▶ **ACTIVITY**: Go through the entries below and copy every line that holds the word "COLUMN".

▶ **RECORD EXCERPTS**:
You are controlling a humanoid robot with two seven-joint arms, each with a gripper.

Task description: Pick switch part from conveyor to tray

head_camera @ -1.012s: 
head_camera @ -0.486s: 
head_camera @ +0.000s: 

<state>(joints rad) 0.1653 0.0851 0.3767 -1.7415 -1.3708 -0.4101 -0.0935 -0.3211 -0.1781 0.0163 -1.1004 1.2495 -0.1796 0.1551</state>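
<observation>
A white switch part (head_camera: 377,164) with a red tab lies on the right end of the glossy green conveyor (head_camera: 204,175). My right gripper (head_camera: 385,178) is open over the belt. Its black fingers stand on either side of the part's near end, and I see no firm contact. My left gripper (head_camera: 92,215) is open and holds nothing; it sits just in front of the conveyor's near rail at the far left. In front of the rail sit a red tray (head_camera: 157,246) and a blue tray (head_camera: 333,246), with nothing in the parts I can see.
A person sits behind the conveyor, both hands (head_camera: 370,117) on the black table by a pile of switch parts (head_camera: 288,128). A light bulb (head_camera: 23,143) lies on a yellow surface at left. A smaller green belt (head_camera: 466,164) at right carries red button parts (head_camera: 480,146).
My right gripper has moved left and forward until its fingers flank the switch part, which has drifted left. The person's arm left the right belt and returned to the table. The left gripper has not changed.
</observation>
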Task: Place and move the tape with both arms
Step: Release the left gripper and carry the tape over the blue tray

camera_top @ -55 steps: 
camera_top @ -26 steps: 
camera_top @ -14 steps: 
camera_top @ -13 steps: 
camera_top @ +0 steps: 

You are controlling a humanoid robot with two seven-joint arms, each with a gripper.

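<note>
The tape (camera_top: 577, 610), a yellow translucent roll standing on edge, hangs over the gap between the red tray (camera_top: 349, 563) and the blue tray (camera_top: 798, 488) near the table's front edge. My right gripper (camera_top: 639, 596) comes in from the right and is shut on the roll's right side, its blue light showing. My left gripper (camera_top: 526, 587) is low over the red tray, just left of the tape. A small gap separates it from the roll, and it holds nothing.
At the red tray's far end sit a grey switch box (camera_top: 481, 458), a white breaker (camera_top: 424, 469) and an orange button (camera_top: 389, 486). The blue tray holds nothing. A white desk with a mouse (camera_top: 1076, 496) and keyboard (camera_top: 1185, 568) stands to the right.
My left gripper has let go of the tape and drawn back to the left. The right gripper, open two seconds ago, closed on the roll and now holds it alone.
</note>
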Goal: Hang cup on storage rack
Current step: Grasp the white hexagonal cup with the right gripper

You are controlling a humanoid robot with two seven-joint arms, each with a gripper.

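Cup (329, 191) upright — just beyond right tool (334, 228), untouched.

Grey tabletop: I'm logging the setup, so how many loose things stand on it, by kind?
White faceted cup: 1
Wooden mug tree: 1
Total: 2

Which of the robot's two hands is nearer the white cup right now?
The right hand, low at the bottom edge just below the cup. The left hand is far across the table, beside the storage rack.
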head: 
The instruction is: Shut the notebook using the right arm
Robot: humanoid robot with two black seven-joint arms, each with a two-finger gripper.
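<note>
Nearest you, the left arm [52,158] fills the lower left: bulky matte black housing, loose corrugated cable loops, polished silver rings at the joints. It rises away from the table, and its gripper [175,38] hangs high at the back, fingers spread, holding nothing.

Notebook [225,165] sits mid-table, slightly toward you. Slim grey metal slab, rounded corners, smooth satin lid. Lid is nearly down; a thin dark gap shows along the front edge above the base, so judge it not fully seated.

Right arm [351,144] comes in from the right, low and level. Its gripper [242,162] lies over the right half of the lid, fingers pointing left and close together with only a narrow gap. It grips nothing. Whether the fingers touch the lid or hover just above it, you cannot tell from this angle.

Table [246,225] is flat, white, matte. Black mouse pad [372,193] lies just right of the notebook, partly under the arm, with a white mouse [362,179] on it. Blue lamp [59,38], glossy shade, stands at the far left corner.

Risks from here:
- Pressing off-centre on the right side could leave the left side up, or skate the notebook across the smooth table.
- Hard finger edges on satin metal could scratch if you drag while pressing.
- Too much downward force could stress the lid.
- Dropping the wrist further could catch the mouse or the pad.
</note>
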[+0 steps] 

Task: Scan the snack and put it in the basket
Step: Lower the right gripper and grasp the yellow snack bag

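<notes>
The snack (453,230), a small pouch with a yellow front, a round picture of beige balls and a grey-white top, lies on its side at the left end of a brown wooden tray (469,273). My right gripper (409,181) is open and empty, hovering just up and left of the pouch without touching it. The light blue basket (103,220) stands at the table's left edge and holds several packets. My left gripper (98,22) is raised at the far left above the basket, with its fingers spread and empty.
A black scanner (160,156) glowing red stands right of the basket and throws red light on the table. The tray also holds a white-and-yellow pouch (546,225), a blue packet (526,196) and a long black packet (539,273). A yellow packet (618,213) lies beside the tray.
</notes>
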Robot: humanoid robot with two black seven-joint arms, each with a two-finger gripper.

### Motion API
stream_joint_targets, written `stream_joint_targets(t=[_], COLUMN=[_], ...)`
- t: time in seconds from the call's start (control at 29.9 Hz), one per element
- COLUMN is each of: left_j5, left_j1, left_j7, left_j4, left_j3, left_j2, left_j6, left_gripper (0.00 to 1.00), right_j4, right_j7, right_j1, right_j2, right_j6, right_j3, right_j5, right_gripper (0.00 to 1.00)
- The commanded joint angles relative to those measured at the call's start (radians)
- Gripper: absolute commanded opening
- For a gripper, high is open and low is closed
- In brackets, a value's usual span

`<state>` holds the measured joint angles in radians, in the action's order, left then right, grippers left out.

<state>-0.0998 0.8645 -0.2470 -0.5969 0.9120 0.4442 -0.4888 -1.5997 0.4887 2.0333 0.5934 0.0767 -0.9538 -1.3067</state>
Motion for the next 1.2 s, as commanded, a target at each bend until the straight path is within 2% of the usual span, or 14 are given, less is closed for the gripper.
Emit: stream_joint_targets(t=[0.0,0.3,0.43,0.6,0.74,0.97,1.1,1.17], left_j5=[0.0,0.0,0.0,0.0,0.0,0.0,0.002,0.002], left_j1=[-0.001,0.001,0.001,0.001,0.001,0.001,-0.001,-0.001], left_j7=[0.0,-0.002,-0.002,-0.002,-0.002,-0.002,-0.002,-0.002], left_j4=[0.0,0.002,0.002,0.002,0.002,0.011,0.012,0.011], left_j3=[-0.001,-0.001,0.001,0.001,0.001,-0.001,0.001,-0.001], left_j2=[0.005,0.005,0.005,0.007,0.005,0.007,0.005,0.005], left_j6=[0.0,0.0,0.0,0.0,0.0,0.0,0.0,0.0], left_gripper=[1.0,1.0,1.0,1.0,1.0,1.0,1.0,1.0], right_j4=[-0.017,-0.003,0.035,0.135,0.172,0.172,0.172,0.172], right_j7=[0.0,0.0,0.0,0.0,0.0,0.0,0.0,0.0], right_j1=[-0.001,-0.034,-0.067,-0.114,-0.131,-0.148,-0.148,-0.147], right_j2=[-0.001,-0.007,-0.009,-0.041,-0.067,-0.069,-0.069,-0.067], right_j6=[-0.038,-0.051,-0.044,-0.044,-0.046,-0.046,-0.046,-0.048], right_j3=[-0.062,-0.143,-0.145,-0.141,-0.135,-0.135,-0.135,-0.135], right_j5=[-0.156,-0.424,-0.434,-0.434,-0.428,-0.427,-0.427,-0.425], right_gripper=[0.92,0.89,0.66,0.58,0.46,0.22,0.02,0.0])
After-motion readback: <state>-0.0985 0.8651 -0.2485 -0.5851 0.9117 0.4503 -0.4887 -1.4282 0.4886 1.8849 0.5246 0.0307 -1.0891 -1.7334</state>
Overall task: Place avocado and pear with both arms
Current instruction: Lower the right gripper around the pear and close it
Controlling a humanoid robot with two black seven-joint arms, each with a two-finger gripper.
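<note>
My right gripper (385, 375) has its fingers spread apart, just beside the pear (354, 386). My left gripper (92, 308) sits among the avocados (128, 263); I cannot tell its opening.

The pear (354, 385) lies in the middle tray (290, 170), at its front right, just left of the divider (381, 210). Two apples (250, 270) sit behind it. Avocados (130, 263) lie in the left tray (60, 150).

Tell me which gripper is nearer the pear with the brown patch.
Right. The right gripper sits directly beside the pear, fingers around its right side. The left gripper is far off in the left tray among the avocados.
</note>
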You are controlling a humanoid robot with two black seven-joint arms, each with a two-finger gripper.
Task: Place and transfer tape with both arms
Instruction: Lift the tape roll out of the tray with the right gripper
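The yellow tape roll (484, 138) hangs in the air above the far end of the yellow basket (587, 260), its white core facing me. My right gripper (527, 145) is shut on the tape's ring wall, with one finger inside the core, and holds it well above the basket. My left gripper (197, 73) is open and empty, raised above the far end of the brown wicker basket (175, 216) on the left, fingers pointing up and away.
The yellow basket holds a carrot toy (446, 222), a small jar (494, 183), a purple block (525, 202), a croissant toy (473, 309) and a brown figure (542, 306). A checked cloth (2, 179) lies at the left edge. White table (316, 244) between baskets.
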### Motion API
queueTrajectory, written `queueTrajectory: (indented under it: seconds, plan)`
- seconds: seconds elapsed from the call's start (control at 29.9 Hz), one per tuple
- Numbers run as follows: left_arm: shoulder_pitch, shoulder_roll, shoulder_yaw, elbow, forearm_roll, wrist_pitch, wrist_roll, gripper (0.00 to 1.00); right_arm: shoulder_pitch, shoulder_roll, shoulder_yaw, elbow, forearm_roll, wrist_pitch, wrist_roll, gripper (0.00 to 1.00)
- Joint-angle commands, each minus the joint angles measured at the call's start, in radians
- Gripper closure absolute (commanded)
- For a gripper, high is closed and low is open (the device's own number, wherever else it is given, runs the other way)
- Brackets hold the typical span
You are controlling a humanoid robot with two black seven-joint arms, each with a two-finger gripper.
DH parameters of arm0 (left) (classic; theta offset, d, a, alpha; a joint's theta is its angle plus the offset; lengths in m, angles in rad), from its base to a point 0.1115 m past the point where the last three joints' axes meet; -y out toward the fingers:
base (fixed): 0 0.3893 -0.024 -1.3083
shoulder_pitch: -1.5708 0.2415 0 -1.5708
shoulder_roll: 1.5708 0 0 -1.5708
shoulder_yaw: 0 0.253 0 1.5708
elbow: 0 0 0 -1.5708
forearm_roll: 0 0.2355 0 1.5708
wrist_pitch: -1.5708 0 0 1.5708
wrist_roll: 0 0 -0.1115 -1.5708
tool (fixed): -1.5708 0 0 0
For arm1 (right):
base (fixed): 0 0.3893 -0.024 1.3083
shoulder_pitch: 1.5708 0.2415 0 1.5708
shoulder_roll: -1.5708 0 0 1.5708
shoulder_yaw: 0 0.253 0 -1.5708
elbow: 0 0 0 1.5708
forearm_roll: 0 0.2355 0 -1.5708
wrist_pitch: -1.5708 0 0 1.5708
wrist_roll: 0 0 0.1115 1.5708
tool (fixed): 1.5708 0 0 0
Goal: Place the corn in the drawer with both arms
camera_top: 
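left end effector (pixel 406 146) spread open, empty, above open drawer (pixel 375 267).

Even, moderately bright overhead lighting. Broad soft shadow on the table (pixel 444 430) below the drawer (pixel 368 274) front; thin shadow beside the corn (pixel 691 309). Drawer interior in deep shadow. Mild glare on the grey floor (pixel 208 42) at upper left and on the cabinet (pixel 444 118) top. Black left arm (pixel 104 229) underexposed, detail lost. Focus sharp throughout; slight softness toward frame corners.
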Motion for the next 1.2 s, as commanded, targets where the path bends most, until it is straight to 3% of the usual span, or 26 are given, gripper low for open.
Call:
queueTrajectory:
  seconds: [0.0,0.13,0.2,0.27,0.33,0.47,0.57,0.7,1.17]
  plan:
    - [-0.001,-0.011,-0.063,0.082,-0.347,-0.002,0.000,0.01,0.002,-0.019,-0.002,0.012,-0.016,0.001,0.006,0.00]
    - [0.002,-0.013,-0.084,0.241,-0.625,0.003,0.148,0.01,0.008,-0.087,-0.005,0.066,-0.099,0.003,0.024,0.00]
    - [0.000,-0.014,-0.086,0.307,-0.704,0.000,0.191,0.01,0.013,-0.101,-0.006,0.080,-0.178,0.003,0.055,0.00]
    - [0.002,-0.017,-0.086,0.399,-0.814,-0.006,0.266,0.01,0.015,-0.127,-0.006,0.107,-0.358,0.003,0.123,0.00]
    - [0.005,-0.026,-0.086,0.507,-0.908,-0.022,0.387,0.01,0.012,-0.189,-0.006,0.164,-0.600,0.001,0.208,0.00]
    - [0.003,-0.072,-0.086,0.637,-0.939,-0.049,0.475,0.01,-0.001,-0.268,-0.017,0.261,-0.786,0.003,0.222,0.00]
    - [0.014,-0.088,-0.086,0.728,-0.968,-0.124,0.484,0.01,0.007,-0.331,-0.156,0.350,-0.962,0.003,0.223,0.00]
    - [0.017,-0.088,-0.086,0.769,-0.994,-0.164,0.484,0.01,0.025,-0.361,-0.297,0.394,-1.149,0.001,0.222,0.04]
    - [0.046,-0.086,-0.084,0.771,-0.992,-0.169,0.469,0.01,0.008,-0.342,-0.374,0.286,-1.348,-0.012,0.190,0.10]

▶ **EXERCISE RESPONSE**:
stream_joint_targets, written `stream_joint_targets(t=[_], COLUMN=[_], ...)`
- COLUMN is each of: left_j5, left_j1, left_j7, left_j4, left_j3, left_j2, left_j6, left_gripper (0.00 to 1.00), right_j4, right_j7, right_j1, right_j2, right_j6, right_j3, right_j5, right_gripper (0.00 to 1.00)

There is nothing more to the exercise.